HOW TO COMPLETE THIS TASK: In the records below, the line with "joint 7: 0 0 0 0" opens the range and the line with "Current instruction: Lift" closes it; print that range exactly and nothing else.

TASK INPUTS:
=====
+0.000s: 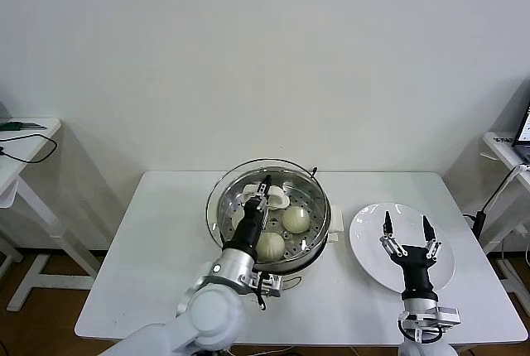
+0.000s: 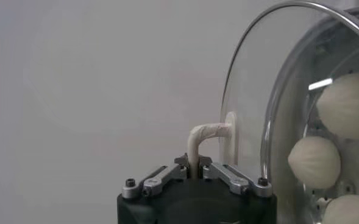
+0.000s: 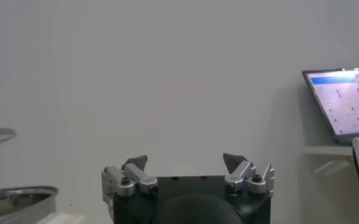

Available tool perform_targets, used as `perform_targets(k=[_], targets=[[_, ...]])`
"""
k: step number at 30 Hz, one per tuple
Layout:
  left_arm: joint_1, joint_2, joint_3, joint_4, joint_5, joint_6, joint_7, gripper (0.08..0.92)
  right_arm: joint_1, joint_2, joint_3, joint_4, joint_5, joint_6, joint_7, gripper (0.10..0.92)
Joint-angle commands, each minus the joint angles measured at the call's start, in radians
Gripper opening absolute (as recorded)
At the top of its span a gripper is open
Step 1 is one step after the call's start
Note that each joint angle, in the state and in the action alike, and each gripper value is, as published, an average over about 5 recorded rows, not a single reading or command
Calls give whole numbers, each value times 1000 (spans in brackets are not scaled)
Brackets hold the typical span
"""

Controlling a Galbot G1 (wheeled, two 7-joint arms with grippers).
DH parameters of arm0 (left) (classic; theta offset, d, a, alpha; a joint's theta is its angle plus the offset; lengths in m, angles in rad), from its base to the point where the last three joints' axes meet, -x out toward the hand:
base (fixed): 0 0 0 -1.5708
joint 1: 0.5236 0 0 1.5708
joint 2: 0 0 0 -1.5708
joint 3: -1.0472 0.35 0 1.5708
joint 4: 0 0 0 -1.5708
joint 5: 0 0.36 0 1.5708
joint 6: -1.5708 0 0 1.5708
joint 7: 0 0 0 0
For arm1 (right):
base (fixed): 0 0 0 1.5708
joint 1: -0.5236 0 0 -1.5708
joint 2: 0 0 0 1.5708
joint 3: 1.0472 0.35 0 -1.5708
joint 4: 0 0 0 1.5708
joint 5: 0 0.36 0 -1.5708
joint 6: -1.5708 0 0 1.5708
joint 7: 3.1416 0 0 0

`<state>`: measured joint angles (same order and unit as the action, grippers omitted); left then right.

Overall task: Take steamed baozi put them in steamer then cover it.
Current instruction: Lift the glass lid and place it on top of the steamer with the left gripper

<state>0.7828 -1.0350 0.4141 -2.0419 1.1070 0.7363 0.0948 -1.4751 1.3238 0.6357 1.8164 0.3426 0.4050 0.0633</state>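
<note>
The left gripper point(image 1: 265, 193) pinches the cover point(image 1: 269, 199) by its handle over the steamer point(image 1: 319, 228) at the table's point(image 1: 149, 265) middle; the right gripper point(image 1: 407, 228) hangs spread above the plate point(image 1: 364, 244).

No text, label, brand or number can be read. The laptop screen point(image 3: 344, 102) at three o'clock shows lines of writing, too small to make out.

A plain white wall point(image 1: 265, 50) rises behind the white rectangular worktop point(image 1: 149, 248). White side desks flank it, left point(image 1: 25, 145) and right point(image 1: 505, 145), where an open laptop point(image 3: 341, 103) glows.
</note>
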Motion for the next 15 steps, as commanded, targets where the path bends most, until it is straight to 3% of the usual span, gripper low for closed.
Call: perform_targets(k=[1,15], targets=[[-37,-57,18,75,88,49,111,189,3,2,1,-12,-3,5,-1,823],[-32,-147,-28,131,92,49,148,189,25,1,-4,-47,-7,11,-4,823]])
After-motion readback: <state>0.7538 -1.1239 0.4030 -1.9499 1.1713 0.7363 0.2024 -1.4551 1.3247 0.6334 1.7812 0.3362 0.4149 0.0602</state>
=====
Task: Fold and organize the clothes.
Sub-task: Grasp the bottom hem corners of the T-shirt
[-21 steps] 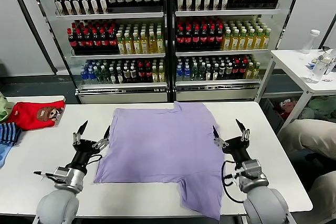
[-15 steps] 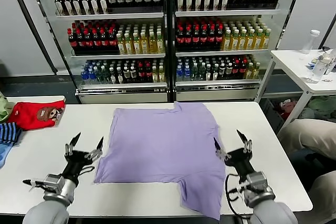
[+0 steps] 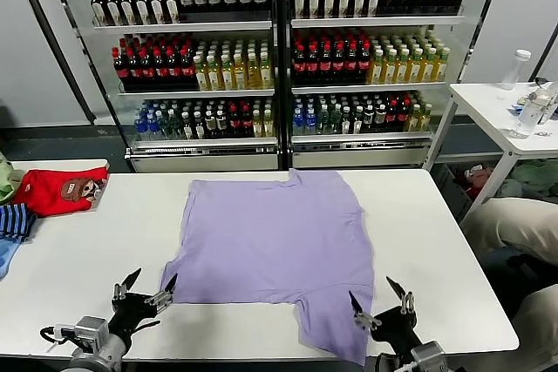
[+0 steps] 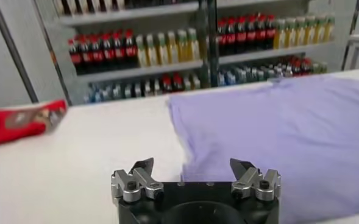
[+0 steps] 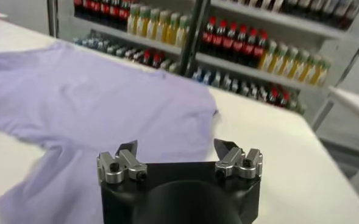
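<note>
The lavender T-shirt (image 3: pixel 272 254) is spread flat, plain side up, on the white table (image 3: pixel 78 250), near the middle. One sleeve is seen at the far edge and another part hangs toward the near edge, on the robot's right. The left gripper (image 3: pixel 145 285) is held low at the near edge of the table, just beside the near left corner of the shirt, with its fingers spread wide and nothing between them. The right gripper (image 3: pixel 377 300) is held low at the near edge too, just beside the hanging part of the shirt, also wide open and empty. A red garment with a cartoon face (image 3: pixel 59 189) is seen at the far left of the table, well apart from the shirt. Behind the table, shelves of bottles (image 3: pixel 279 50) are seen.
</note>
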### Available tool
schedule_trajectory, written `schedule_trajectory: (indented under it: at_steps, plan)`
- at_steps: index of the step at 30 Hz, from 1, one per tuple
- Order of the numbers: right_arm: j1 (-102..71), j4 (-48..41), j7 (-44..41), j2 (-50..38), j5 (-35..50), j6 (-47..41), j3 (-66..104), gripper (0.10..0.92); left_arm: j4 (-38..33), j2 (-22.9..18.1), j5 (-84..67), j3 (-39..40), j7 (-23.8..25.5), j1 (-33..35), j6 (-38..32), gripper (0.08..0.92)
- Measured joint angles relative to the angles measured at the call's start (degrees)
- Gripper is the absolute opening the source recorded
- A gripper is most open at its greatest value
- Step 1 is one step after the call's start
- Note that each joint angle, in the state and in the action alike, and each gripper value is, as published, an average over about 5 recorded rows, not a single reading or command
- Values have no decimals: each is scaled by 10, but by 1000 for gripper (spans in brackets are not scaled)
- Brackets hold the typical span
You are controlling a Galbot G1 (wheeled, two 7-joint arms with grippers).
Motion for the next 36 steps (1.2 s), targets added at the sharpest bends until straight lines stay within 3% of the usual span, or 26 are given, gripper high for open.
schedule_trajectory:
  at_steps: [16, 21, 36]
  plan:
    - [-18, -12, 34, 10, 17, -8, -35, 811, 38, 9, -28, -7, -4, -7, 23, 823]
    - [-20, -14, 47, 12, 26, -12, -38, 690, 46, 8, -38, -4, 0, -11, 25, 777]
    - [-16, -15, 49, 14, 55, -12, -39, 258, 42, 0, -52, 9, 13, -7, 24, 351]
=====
SOLUTION TO THIS TASK:
joint 7: 0 0 0 0
For arm1 (right):
base (fixed): 0 0 0 1.5708
joint 1: -0.5236 0 0 -1.5708
joint 2: 0 0 0 1.5708
joint 3: 1.0472 0.35 0 -1.5708
joint 4: 0 0 0 1.5708
joint 5: 0 0.36 0 -1.5708
joint 6: -1.5708 0 0 1.5708
joint 7: 3.1416 0 0 0

`<state>`: measured joint angles (same order and unit as the action, grippers omitted); left then right.

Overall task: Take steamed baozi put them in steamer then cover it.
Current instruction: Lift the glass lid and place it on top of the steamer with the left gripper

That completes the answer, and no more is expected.